Agence France-Presse

Un Britannique, arrêté après 28 ans de cavale, a été condamné mercredi à trois ans et huit mois de prison pour avoir tenté de faire entrer des migrants au Royaume-Uni dans un hors-bord.

Condamné en France pour pédopornographie pendant ses trois décennies en fuite, Charles Lynch avait plaidé coupable d'aide à l'immigration illégale et de détention de faux documents d'identité devant le tribunal de Porthsmouth, dans le sud de l'Angleterre.

Il avait été arrêté à bord d'un bateau en provenance du Havre par les gardes-côtes britanniques le 6 novembre, après une course poursuite à grande vitesse au large de la côte sud anglaise. À son bord, les autorités avaient trouvé huit Albanais — dont deux femmes et un enfant de huit ans —, remis aux services d'immigration.

Le juge David Melville a accusé M. Lynch d'avoir «exploité» ces migrants, qui étaient «persuadés que vous les conduiriez en Angleterre». Il a été condamné à trois ans et huit mois de prison.

«Vous êtes un criminel professionnel, expérimenté et plein de ressources», a déploré le juge, rappelant que l'accusé avait 93 condamnations à son actif.

L'homme de 64 ans, qui s'était d'abord présenté aux officiers britanniques sous le nom de Wolfram Maximilian Steidl, a utilisé plus de 40 fausses identités pour échapper à la justice pendant 28 ans.

Alors emprisonné pour vol, fraude et contrefaçon, M. Lynch s'était en effet évadé le 5 novembre 1992 de la prison de Maidstone (sud-est de l'Angleterre), profitant d'une autorisation de sortie.
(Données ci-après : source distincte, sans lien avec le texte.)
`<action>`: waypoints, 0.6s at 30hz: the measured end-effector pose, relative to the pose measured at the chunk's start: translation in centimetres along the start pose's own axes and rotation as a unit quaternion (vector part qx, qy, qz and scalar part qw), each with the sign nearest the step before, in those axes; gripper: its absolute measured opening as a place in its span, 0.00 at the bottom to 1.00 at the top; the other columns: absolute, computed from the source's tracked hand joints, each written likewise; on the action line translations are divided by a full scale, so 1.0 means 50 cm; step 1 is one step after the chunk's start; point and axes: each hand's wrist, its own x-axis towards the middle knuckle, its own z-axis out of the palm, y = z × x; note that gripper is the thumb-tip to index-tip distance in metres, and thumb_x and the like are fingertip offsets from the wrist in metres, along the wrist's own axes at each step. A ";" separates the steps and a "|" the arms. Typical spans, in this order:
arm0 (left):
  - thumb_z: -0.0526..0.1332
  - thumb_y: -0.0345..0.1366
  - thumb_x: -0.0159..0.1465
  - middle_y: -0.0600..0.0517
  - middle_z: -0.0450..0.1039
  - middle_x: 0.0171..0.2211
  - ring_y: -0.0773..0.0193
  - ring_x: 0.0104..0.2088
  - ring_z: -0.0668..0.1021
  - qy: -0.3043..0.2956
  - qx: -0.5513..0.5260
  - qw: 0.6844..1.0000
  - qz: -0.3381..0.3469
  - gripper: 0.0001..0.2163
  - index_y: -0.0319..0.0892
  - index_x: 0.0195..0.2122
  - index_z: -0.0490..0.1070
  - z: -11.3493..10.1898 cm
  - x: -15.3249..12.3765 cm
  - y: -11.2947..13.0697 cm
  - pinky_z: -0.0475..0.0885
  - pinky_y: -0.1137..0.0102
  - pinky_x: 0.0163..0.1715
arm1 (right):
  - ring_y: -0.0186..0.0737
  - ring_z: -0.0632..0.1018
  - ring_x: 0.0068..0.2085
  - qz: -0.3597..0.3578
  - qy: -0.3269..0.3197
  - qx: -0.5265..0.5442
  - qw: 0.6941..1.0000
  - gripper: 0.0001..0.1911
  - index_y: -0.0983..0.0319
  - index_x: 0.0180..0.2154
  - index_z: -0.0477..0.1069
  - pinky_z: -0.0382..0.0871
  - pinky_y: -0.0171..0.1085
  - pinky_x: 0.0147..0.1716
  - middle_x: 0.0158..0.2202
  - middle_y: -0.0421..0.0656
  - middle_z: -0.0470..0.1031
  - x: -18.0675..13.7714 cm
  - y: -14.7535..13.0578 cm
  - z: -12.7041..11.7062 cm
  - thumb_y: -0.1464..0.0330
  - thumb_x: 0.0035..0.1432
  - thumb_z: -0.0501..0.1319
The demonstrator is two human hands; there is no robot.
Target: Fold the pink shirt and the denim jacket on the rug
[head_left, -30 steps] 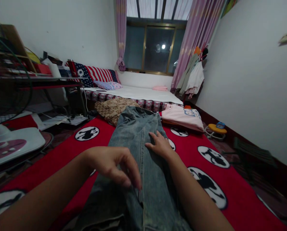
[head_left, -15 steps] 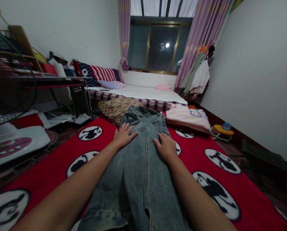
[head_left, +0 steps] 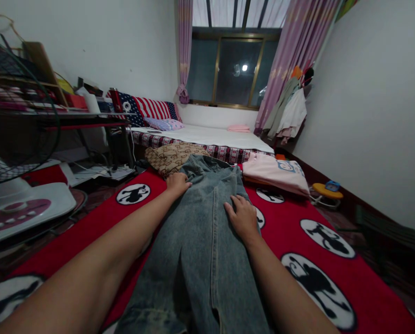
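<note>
A pair of blue denim jeans (head_left: 197, 232) lies lengthwise on the red blanket (head_left: 105, 222), its waist end away from me and its legs toward me. My left hand (head_left: 178, 184) is at the left edge of the jeans near the waist, with its fingers curled closed on the denim; the fingertips are partly hidden. Lower down on the right side, my right hand (head_left: 243, 217) rests flat on the jeans with thumb and fingers apart.
Behind the waist lies a brown patterned cushion (head_left: 172, 155), and right of it a pink folded garment (head_left: 275, 172). A fan (head_left: 22, 204) and a cluttered desk (head_left: 89, 118) stand at the left. A yellow stool (head_left: 326, 190) is on the right; a bed (head_left: 200, 134) is under the window.
My left hand has slid forward and outward from lying flat on the denim to the left edge, and its fingers have curled. My right hand stays nearly in place. The view has shifted slightly.
</note>
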 end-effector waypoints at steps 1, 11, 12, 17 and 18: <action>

Il a été condamné mercredi à purger les 902 jours restant de cette précédente peine.

Cambriolage, fraude, vol, possession illégale d'arme à feu... Le procureur a dressé la liste des infractions pour lesquelles M. Lynch est recherché, au Royaume-Uni, mais aussi en Autriche.

«Sous une autre identité, il avait également été condamné et emprisonné pour un certain nombre d'infractions en France, notamment pour possession d'images pornographiques infantiles», a confirmé une porte-parole de l'Agence nationale de lutte contre la criminalité.